→ TASK GOAL:
Using the listing below, set down exactly the lines starting at the line that contains "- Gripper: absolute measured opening" and ending at the line that contains "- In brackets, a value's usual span", both included, and no others.

→ INFORMATION GIVEN:
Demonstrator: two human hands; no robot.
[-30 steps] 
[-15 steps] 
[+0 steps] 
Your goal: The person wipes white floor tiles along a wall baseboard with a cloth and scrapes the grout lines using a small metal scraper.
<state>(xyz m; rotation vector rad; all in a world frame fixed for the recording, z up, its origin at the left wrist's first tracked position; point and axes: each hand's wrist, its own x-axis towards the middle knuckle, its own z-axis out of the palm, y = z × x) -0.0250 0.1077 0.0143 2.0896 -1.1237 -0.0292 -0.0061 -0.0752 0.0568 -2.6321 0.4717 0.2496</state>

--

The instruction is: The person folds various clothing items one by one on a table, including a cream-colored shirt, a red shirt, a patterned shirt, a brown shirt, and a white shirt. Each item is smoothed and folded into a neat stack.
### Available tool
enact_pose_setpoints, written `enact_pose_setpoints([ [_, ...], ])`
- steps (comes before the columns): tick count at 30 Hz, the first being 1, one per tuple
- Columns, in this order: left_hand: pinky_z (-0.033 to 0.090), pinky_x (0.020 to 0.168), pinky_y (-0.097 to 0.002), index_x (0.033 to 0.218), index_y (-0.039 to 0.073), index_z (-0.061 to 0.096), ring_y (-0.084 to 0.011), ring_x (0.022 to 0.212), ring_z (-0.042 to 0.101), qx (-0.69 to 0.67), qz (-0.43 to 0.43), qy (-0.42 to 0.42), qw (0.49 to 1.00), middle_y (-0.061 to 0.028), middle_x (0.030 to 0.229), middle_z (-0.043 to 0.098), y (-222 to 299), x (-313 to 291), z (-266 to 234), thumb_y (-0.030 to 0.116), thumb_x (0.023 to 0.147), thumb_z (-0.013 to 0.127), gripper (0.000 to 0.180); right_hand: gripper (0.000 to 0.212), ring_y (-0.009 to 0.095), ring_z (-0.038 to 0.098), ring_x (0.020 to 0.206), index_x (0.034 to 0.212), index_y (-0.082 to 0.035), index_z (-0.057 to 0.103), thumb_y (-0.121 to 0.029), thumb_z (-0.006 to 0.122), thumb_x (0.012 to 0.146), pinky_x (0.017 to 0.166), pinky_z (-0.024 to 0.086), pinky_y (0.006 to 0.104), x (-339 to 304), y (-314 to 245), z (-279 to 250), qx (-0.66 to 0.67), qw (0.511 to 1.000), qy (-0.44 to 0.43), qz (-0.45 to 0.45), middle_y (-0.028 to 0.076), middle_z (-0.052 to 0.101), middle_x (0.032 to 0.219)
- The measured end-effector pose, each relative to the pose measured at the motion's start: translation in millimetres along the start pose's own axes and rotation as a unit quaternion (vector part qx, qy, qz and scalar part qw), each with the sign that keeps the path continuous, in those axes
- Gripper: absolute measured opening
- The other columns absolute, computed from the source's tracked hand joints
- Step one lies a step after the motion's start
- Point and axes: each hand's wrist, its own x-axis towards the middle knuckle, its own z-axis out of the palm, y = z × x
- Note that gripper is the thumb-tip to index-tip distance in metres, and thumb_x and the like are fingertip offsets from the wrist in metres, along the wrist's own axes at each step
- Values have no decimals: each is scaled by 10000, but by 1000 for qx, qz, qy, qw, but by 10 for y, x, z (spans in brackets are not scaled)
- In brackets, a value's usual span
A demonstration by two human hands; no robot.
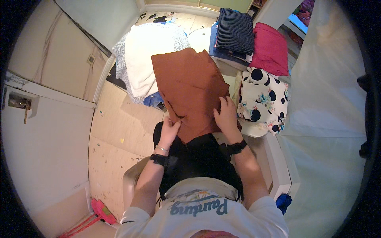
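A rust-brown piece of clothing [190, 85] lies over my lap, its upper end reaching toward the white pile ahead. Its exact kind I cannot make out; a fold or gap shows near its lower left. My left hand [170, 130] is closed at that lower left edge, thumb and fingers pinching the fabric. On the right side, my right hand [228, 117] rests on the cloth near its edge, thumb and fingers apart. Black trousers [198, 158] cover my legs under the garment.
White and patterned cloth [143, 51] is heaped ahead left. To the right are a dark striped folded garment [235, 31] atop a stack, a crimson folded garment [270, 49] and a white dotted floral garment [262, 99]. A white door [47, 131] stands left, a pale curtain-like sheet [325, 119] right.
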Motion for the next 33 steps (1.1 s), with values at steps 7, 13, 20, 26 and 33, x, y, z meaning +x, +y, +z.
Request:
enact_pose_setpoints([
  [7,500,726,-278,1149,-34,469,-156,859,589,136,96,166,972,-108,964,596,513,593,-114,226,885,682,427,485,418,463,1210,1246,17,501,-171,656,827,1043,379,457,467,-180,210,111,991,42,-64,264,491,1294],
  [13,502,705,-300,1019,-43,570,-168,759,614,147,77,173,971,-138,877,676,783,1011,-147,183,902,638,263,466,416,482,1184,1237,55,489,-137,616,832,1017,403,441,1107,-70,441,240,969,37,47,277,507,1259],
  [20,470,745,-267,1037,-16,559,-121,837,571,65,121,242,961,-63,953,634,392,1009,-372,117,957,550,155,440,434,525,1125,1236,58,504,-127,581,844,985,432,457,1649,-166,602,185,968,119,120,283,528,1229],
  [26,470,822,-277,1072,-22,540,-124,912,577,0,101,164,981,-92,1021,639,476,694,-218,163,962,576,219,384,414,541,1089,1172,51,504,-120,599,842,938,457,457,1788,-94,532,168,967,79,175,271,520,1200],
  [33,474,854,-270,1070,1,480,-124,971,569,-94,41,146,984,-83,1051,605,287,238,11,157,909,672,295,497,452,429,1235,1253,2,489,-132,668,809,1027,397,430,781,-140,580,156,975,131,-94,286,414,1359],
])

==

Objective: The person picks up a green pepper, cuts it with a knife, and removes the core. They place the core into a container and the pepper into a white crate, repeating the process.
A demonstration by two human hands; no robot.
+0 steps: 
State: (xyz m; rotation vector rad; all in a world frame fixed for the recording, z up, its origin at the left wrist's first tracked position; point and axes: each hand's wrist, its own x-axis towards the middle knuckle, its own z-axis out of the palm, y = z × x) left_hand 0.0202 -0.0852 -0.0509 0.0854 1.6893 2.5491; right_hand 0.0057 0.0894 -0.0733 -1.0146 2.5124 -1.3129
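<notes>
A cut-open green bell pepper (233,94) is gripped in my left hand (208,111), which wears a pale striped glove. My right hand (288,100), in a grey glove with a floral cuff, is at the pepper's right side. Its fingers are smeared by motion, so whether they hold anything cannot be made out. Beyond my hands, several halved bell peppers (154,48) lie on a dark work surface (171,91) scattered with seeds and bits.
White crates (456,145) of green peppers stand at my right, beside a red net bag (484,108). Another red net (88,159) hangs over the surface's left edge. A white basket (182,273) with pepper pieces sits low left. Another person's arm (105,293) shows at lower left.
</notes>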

→ EXPECTED OUTPUT:
- Gripper: absolute measured opening
- The other columns absolute, computed from the source's tracked hand joints
- Step one lies a step after the motion's start
- Point and axes: each hand's wrist, its own x-axis towards the middle knuckle, its own z-axis out of the palm, y = z × x
- Note that gripper is the thumb-tip to index-tip distance in metres, and thumb_x and the like are fingertip offsets from the wrist in metres, along the wrist's own axes at each step
- Values have no decimals: each is scaled by 10000, but by 1000 for qx, qz, qy, qw, but by 10 for y, x, z (spans in brackets are not scaled)
- In brackets, a value's usual span

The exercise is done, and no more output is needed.